FlytoSky: Final Report

Project Summary

Drone Visualized

Autonomous drone navigation is a challenging control problem that interested our group due to our experience with flying commericial drones. Traditional approaches rely on hand-tuned cascaded PID controllers, where engineers manually specify how a drone should respond to positional error, velocity error, and angular error at each level of a control hierarchy. While these controllers work in controlled settings, they are brittle: they require expert tuning for every new platform, fail to generalize across varying dynamics, and cannot easily adapt to complex 3D trajectories through sequences of waypoints.

The challenge we wanted to solve is quadrotor drone to autonomously fly through sequences of 3D waypoints using deep reinforcement learning. Instead of relying on hand-engineered control logic, the agent learns a direct mapping from raw sensor observations (body-frame velocities, angular rates, rotor speeds, and relative waypoint positions) to motor commands. This end-to-end approach is non-trivial: the action space is continuous and four-dimensional (one thrust command per rotor), the physics are nonlinear (quadratic thrust curves, first-order motor delay dynamics), and the reward signal is sparse and delayed. The agent must simultaneously learn to hover, orient toward targets, manage momentum, and pass through gates in three-dimensional space. We model the Crazyflie 2.x nano-quadrotor (mass 36 g, ~28 mm arm length) and simulate realistic aerodynamics entirely on GPU, enabling massively parallel training across thousands of environments simultaneously. The result is a learned policy that progressively masters increasingly difficult waypoint tracks.

Approach

Algorithm: Proximal Policy Optimization (PPO)
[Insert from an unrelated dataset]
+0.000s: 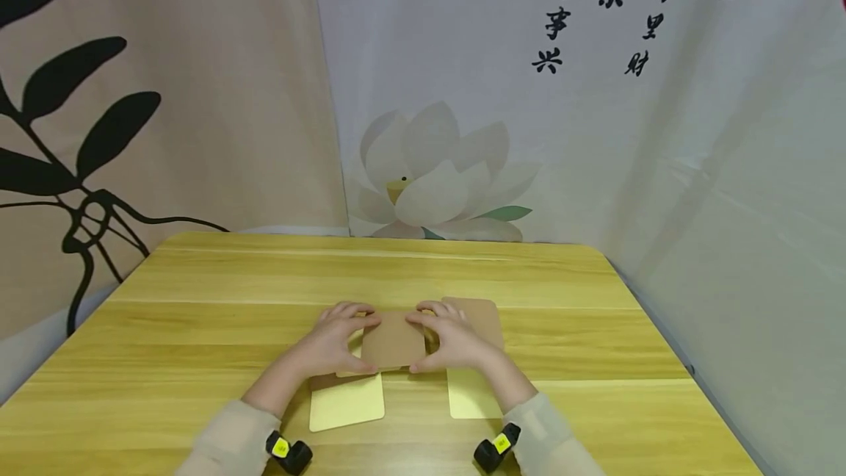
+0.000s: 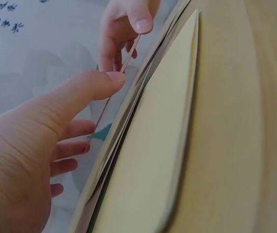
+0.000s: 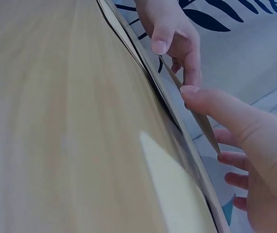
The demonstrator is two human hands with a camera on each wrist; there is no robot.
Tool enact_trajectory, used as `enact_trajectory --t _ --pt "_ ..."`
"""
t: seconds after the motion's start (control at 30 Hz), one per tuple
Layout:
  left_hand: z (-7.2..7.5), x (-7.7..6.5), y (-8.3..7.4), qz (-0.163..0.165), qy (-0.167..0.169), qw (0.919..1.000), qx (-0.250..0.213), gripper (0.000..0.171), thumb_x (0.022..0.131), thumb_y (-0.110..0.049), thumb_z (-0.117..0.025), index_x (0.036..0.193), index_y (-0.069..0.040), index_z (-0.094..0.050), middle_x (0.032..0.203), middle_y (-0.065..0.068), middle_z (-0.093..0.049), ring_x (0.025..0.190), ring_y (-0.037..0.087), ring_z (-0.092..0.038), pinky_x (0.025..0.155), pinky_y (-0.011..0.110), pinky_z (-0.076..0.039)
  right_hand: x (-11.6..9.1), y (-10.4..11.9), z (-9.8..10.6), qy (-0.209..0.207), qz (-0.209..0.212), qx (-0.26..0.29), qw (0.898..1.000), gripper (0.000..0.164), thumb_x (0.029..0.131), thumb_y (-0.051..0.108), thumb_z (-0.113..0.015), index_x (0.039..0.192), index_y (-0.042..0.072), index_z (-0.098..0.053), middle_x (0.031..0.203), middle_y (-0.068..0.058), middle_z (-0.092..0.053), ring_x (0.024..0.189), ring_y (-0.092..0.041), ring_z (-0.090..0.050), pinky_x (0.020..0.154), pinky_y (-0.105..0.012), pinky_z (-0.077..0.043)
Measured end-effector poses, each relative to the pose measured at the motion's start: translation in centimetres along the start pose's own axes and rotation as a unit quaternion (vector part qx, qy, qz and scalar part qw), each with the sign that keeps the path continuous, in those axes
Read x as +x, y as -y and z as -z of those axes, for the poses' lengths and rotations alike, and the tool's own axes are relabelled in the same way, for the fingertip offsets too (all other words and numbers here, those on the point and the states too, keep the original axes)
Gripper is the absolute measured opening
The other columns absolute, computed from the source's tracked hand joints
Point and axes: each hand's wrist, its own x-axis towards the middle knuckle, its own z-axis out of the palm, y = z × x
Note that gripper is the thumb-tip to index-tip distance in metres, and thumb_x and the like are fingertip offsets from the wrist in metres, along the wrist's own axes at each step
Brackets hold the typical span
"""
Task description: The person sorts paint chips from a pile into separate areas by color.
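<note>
A thin brown card (image 1: 393, 340) with rounded corners is held up between both hands over the table. My left hand (image 1: 338, 341) pinches its left edge between thumb and fingers. On the opposite edge my right hand (image 1: 452, 340) grips it the same way. Both wrist views show the card (image 3: 204, 124) nearly edge-on, raised off the table surface. Below the left hand lies a pale yellow card (image 1: 346, 404), partly under a brown one. Beneath the right forearm are another pale yellow card (image 1: 471, 394) and, farther back, a brown card (image 1: 482, 318).
The wood-grain table (image 1: 562, 314) has rounded far corners. Behind it hangs a light cloth backdrop (image 1: 436, 35) with a lotus, dark leaves and written characters. Dark wrist cameras (image 1: 289, 452) sit on both wrists over pale sleeves (image 1: 228, 439).
</note>
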Motion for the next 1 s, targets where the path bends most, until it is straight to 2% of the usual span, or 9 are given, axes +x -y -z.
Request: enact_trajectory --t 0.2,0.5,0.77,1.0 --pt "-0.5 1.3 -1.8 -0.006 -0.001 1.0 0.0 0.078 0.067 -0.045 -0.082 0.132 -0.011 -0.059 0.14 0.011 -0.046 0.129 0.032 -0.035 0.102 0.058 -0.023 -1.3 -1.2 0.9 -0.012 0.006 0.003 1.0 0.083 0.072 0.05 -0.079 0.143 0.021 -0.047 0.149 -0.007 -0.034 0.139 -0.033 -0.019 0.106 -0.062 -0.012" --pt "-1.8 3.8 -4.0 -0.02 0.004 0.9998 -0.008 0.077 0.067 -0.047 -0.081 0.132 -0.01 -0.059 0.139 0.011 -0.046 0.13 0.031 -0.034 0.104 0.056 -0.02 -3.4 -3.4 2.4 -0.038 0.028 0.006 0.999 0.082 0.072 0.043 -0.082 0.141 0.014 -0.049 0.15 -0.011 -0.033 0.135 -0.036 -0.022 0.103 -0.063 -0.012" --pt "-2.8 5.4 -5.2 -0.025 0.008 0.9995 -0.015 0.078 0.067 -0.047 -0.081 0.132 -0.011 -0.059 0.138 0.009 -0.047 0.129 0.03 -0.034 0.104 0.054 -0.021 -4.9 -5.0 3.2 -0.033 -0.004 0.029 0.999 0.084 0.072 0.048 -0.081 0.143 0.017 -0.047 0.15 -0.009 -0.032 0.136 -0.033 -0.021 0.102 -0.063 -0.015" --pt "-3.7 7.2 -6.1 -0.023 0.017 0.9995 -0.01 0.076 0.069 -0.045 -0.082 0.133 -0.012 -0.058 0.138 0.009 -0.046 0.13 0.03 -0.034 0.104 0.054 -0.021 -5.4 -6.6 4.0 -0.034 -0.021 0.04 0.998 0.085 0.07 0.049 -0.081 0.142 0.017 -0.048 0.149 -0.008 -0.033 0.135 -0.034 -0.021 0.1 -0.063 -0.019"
We use PPO with Generalized Advantage Estimation (GAE). The policy is a diagonal Gaussian: given observation \(s_t\), the actor outputs a mean \(\mu_\theta(s_t) \in \mathbb{R}^4\) and a learned (state-independent) log-standard deviation, so actions are sampled as \(a_t \sim \mathcal{N}(\mu_\theta(s_t), \text{diag}(\sigma^2))\).

Clipped surrogate objective:

\[L^{\text{CLIP}}(\theta) = \hat{\mathbb{E}}_t \left[ \min\!\left( r_t(\theta)\,\hat{A}_t,\; \text{clip}(r_t(\theta), 1-\varepsilon, 1+\varepsilon)\,\hat{A}_t \right) \right]\]
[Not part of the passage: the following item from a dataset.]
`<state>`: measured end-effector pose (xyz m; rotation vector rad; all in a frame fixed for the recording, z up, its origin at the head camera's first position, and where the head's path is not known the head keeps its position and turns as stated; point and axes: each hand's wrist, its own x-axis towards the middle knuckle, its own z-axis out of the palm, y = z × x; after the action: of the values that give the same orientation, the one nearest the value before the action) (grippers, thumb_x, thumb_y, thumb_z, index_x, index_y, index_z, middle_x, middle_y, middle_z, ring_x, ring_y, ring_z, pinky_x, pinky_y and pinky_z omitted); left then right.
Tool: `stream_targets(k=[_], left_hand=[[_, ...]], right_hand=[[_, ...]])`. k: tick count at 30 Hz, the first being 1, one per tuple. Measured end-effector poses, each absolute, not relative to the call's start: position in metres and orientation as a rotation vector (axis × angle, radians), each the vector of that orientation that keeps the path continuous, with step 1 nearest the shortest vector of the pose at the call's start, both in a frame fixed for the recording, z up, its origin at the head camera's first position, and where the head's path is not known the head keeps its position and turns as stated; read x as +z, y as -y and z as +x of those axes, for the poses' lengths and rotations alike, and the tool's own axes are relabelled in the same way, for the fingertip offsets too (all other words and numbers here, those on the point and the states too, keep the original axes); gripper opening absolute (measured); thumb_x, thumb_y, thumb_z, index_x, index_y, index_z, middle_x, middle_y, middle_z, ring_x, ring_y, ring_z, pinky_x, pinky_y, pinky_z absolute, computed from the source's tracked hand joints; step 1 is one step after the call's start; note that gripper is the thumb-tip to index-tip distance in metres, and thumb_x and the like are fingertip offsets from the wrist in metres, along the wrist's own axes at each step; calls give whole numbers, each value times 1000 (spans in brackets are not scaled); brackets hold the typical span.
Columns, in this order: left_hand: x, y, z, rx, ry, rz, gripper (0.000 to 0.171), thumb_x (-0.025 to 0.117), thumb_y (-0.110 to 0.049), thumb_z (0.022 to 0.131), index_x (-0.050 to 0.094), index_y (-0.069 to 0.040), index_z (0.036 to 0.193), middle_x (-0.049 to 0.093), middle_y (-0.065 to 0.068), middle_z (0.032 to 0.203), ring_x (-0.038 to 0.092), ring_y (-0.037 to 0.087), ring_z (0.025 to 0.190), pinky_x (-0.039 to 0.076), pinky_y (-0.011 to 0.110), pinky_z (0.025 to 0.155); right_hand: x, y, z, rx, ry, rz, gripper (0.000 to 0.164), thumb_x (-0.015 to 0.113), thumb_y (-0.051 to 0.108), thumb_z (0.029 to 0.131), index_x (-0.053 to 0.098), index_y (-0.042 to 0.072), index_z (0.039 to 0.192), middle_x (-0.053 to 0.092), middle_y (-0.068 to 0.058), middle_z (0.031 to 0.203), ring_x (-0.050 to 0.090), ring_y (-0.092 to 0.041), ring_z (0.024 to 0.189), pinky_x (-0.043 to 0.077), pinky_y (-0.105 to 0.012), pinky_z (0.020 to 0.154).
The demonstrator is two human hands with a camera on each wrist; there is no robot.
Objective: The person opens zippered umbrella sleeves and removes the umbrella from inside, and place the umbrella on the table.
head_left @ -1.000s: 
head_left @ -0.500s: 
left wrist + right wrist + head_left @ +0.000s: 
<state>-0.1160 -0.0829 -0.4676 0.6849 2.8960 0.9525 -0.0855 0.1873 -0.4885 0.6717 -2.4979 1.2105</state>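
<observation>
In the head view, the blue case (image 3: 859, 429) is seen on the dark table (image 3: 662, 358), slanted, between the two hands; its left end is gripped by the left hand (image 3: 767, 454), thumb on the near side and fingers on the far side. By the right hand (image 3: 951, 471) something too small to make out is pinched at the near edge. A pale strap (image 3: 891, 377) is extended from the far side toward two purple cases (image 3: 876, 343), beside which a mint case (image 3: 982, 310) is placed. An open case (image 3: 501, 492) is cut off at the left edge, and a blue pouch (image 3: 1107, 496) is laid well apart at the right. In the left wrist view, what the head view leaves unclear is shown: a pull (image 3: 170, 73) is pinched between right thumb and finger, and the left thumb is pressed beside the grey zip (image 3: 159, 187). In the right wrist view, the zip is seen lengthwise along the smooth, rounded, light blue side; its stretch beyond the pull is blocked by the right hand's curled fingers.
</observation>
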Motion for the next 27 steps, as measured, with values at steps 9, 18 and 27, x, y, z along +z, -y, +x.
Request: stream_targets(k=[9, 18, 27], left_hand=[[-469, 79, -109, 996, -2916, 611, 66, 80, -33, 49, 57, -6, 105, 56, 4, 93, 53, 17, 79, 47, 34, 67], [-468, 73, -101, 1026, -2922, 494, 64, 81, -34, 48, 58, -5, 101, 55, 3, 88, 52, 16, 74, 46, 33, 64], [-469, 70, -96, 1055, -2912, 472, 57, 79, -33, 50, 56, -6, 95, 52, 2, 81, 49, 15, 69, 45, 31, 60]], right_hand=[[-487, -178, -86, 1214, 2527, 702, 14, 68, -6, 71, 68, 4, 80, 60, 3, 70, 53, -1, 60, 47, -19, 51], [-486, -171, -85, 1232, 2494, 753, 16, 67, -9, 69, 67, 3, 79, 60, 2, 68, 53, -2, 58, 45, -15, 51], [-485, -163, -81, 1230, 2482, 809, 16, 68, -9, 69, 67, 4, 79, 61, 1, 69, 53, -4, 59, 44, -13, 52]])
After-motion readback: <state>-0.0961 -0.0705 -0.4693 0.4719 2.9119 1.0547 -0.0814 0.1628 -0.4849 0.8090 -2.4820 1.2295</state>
where \(r_t(\theta) = \pi_\theta(a_t \mid s_t) / \pi_{\theta_\text{old}}(a_t \mid s_t)\) is the probability ratio and \(\hat{A}_t\) is the GAE advantage estimate.
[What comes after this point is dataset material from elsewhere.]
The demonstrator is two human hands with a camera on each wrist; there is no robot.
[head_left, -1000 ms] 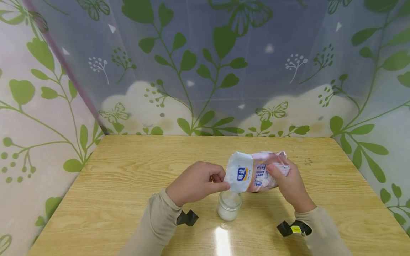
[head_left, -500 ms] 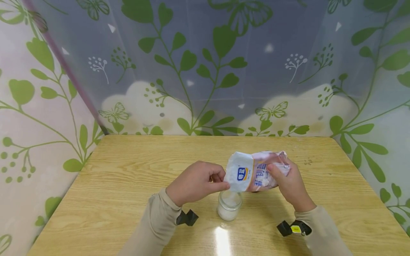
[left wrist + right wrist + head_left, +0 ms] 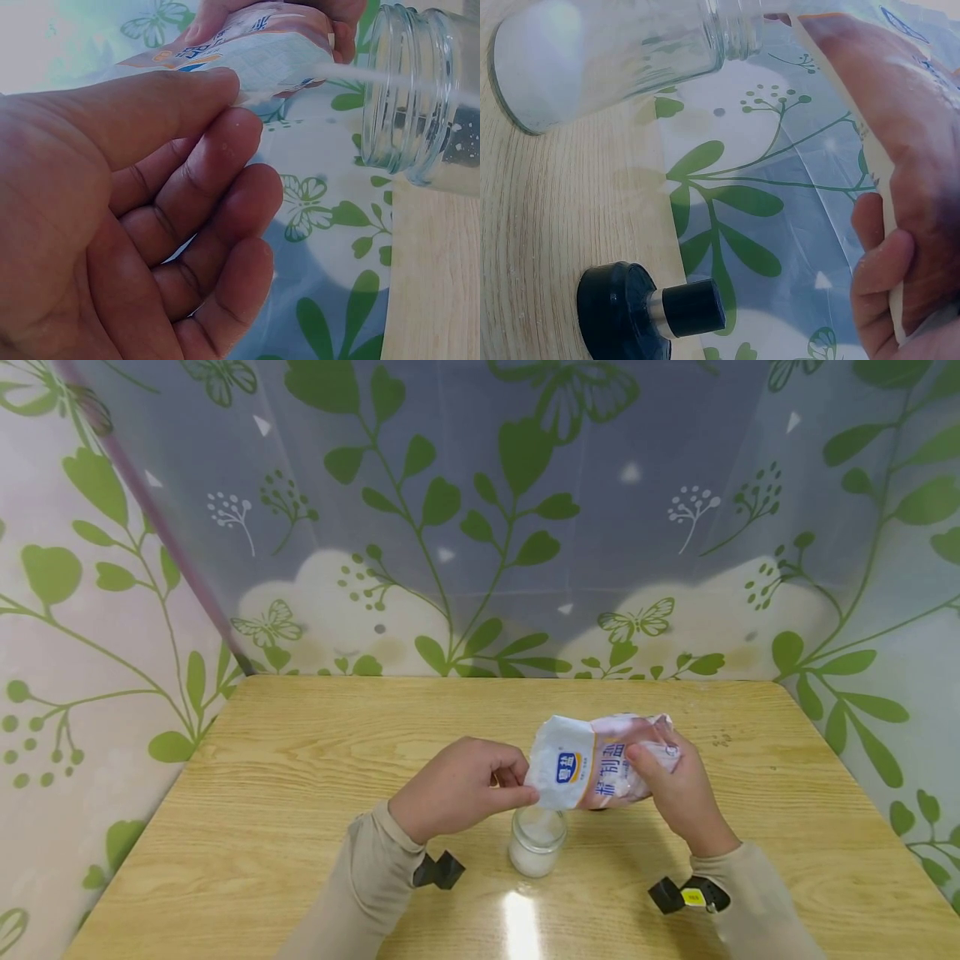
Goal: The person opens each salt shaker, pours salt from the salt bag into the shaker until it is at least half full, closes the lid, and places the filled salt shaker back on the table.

Combined loss (policy + value + entropy):

\[L(\theta) = -L^{\text{CLIP}}(\theta) + c_v L^{\text{VF}}(\theta) - c_e H[\pi_\theta]\]

where \(L^{\text{VF}}\) is a clipped MSE value loss and \(H\) is the policy entropy bonus.

GAE advantage with discount \(\gamma\) and trace \(\lambda\):

\[\hat{A}_t = \sum_{k=0}^{T-t-1} (\gamma\lambda)^k \delta_{t+k}, \qquad \delta_t = r_t + \gamma V(s_{t+1}) - V(s_t)\]

Network Architecture

Both actor and critic share a common encoder: two fully-connected layers of 128 hidden units each with leaky ReLU activations, initialized with orthogonal weight matrices (gain \(\sqrt{2}\)). The actor head is a linear projection to 4 outputs (std 0.01 init) and the critic head is a linear projection to a scalar (std 1.0 init). The \(\log \sigma\) vector is a free parameter initialized to zero.

Environment and Physics

The simulation models a Crazyflie 2.x nano-quadrotor. Physics is integrated in PyTorch on GPU with Euler steps at \(\Delta t = 0.01\) s, with 2 decimation sub-steps per policy step. The environment runs 4,096 instances in parallel using a fully vectorized implementation built with PufferLib, keeping all physics and reward computation on the GPU and eliminating CPU–GPU transfer overhead. This parallelism is a major contributor to training throughput, allowing us to collect over 500,000 transitions per PPO update. Key physics elements:

Thrust model: Each rotor produces thrust via a quadratic polynomial in RPM: \(F_i = c_0 + c_1 \omega_i + c_2 \omega_i^2\) (coefficients fit from hardware data).
Motor delay: Rotor speed tracks a commanded value with separate first-order time constants for spin-up (\(\tau_r \approx 83\) ms) and spin-down (\(\tau_f \approx 284\) ms).
Torques: Roll/pitch torques from cross products of rotor thrust vectors with arm positions; yaw torque from signed reaction torque constants.
Attitude integration: Quaternion kinematics \(\dot{q} = \tfrac{1}{2} q \otimes \omega_q\), normalized each step.

Observations and Actions

The observation vector includes body-frame linear velocities, angular rates, current rotor speeds, and the relative position of the next waypoint in the drone’s body frame. Actions are four continuous motor thrust commands in the range \([-1, 1]\), mapped to RPM targets for each rotor.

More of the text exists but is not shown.